**About this task**
With spelling and spacing unchanged, write out each line of the material.

**Supplied material**

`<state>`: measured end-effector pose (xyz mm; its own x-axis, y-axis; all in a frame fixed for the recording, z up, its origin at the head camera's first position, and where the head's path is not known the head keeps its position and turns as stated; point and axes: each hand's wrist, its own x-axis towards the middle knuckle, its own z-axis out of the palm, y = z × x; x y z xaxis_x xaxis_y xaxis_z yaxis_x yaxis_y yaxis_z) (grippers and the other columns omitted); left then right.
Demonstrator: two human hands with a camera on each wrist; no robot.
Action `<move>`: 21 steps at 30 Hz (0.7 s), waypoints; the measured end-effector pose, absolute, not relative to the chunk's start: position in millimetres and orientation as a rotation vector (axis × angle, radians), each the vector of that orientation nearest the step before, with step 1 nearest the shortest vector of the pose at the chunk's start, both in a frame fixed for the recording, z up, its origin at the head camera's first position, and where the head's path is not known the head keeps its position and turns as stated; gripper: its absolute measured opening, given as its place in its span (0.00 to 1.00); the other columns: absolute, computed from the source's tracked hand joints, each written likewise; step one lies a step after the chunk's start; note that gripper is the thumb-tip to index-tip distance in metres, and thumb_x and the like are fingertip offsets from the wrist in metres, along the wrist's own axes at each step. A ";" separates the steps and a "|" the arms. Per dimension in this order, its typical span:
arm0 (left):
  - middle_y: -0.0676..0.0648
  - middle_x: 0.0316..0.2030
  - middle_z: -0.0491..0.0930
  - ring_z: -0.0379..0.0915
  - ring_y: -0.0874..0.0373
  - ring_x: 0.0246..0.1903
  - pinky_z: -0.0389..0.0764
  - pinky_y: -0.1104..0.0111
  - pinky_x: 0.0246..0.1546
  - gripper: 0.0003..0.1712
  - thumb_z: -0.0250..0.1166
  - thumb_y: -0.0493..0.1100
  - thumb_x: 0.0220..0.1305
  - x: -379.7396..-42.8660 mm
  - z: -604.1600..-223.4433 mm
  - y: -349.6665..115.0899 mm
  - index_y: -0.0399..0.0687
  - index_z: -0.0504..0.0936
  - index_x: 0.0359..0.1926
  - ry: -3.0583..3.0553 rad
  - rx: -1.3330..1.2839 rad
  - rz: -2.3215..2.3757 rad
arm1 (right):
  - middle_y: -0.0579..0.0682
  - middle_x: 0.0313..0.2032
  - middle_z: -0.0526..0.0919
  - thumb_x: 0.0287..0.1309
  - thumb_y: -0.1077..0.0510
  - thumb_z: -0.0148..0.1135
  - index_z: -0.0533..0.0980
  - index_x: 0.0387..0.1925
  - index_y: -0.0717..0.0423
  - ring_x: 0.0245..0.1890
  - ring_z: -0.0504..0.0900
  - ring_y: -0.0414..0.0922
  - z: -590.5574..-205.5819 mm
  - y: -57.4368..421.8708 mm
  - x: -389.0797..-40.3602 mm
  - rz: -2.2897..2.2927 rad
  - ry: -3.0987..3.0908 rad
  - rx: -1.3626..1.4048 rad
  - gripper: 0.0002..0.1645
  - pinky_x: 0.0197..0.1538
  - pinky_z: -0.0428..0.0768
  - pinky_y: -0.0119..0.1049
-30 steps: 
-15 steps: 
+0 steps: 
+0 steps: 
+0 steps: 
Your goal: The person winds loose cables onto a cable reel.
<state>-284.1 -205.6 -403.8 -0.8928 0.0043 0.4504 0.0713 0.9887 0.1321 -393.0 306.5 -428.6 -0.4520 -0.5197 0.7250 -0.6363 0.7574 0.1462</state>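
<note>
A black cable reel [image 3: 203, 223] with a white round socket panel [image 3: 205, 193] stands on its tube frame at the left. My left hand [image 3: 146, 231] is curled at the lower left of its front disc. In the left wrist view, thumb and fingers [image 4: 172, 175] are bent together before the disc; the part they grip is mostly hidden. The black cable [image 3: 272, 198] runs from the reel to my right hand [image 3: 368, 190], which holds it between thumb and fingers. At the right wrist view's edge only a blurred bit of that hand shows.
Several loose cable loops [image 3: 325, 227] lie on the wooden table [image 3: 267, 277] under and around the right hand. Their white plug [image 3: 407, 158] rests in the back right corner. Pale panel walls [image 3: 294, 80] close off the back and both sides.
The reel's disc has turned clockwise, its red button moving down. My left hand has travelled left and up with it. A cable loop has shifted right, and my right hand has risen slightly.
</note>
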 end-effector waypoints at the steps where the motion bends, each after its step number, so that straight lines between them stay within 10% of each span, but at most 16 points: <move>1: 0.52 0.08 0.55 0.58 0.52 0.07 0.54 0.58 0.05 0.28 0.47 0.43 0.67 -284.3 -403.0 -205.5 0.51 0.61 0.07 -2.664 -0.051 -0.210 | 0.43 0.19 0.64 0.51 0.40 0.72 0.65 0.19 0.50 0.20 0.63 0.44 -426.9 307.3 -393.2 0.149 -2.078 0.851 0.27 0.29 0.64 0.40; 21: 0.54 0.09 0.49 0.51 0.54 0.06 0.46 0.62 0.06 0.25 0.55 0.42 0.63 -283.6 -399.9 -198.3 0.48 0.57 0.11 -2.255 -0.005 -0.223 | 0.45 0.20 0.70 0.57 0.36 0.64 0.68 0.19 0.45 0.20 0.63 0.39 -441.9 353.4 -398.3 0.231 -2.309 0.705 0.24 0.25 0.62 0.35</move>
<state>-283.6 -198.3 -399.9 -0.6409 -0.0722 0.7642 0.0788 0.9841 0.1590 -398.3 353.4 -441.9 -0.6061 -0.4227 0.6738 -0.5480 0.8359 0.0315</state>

**Written answer**
`<state>`: measured end-effector pose (xyz mm; its own x-axis, y-axis; all in a frame fixed for the recording, z up, its origin at the head camera's first position, and where the head's path is not known the head keeps its position and turns as stated; point and axes: each hand's wrist, its own x-axis towards the middle knuckle, its own z-axis out of the palm, y = z × x; x y z xaxis_x xaxis_y xaxis_z yaxis_x yaxis_y yaxis_z) (grippers and the other columns omitted); left then right.
Demonstrator: two human hands with a camera on each wrist; no robot.
Action `<move>`: 21 steps at 30 Hz (0.7 s), waypoints; the measured end-effector pose, absolute, not relative to the chunk's start: position in millimetres and orientation as a rotation vector (axis × angle, radians), each the vector of that orientation nearest the step before, with step 1 nearest the shortest vector of the pose at the chunk's start, both in a frame fixed for the recording, z up, its origin at the head camera's first position, and where the head's path is not known the head keeps its position and turns as stated; gripper: its absolute measured opening, given as its place in its span (0.00 to 1.00); the other columns: absolute, computed from the source's tracked hand joints, each written likewise; step one lies a step after the chunk's start; note that gripper is the thumb-tip to index-tip distance in metres, and thumb_x and the like are fingertip offsets from the wrist in metres, along the wrist's own axes at each step. A ";" separates the steps and a "|" the arms. Per dimension in this order, its typical span:
arm0 (left):
  - middle_y: -0.0676..0.0648
  - middle_x: 0.0316..0.2030
  - middle_z: -0.0491..0.0930
  - ring_z: -0.0379..0.0915
  - ring_y: -0.0874..0.0373
  - ring_x: 0.0246..0.1903
  - pinky_z: -0.0389..0.0764
  - pinky_y: -0.1104..0.0111
  - pinky_x: 0.0246..0.1546
  - gripper: 0.0003..0.1712
  - thumb_z: -0.0250..0.1166
  - thumb_y: -0.0493..0.1100
  - thumb_x: 0.0220..0.1305
  - x: -379.7396..-42.8660 mm
  - z: -604.1600..-223.4433 mm
  - y: -349.6665..115.0899 mm
  - index_y: -0.0399..0.0687
  - index_z: -0.0504..0.0936
  - index_x: 0.0359..0.1926
  - ry: -3.0583..3.0553 rad
  - rx: -1.3330..1.2839 rad
  - rz: -2.3215..2.3757 rad
arm1 (right):
  - middle_y: -0.0579..0.0682
  - middle_x: 0.0313..0.2032
  - middle_z: -0.0526..0.0919
  - thumb_x: 0.0287..0.1309
  - thumb_y: -0.1077..0.0510
  - thumb_z: -0.0148..0.1135
  - index_z: -0.0533..0.0980
  - index_x: 0.0387..0.1925
  - index_y: -0.0717..0.0423
  - ring_x: 0.0245..0.1890
  - ring_z: -0.0504..0.0900
  - ring_y: -0.0414..0.0922
  - z: -590.5574..-205.5819 mm
  - y: -57.4368..421.8708 mm
  - x: -389.0797..-40.3602 mm
  - rz: -2.2897..2.2927 rad
  - ry: -3.0987..3.0908 rad
  - rx: -1.3626..1.4048 rad
  - gripper: 0.0002..0.1645
  - pinky_x: 0.0197..0.1538
  - pinky_z: -0.0428..0.0768
  - pinky_y: -0.0119..0.1049
-30 steps: 
-15 steps: 
+0 steps: 
+0 steps: 
+0 steps: 
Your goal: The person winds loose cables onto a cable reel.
<state>-284.1 -205.6 -403.8 -0.8928 0.0043 0.4504 0.0713 0.9887 0.1321 -393.0 306.5 -428.6 -0.4520 -0.5197 0.7250 -0.6363 0.7574 0.1462</state>
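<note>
A black cable reel [image 3: 203, 223] with a white round socket panel [image 3: 205, 193] stands on its tube frame at the left. My left hand [image 3: 146, 231] is curled at the lower left of its front disc. In the left wrist view, thumb and fingers [image 4: 172, 175] are bent together before the disc; the part they grip is mostly hidden. The black cable [image 3: 272, 198] runs from the reel to my right hand [image 3: 368, 190], which holds it between thumb and fingers. At the right wrist view's edge only a blurred bit of that hand shows.
Several loose cable loops [image 3: 325, 227] lie on the wooden table [image 3: 267, 277] under and around the right hand. Their white plug [image 3: 407, 158] rests in the back right corner. Pale panel walls [image 3: 294, 80] close off the back and both sides.
The reel's disc has turned clockwise, its red button moving down. My left hand has travelled left and up with it. A cable loop has shifted right, and my right hand has risen slightly.
</note>
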 end-effector waypoints at the steps where the motion bends, each after its step number, so that straight lines between them stay within 10% of each span, but at most 16 points: <move>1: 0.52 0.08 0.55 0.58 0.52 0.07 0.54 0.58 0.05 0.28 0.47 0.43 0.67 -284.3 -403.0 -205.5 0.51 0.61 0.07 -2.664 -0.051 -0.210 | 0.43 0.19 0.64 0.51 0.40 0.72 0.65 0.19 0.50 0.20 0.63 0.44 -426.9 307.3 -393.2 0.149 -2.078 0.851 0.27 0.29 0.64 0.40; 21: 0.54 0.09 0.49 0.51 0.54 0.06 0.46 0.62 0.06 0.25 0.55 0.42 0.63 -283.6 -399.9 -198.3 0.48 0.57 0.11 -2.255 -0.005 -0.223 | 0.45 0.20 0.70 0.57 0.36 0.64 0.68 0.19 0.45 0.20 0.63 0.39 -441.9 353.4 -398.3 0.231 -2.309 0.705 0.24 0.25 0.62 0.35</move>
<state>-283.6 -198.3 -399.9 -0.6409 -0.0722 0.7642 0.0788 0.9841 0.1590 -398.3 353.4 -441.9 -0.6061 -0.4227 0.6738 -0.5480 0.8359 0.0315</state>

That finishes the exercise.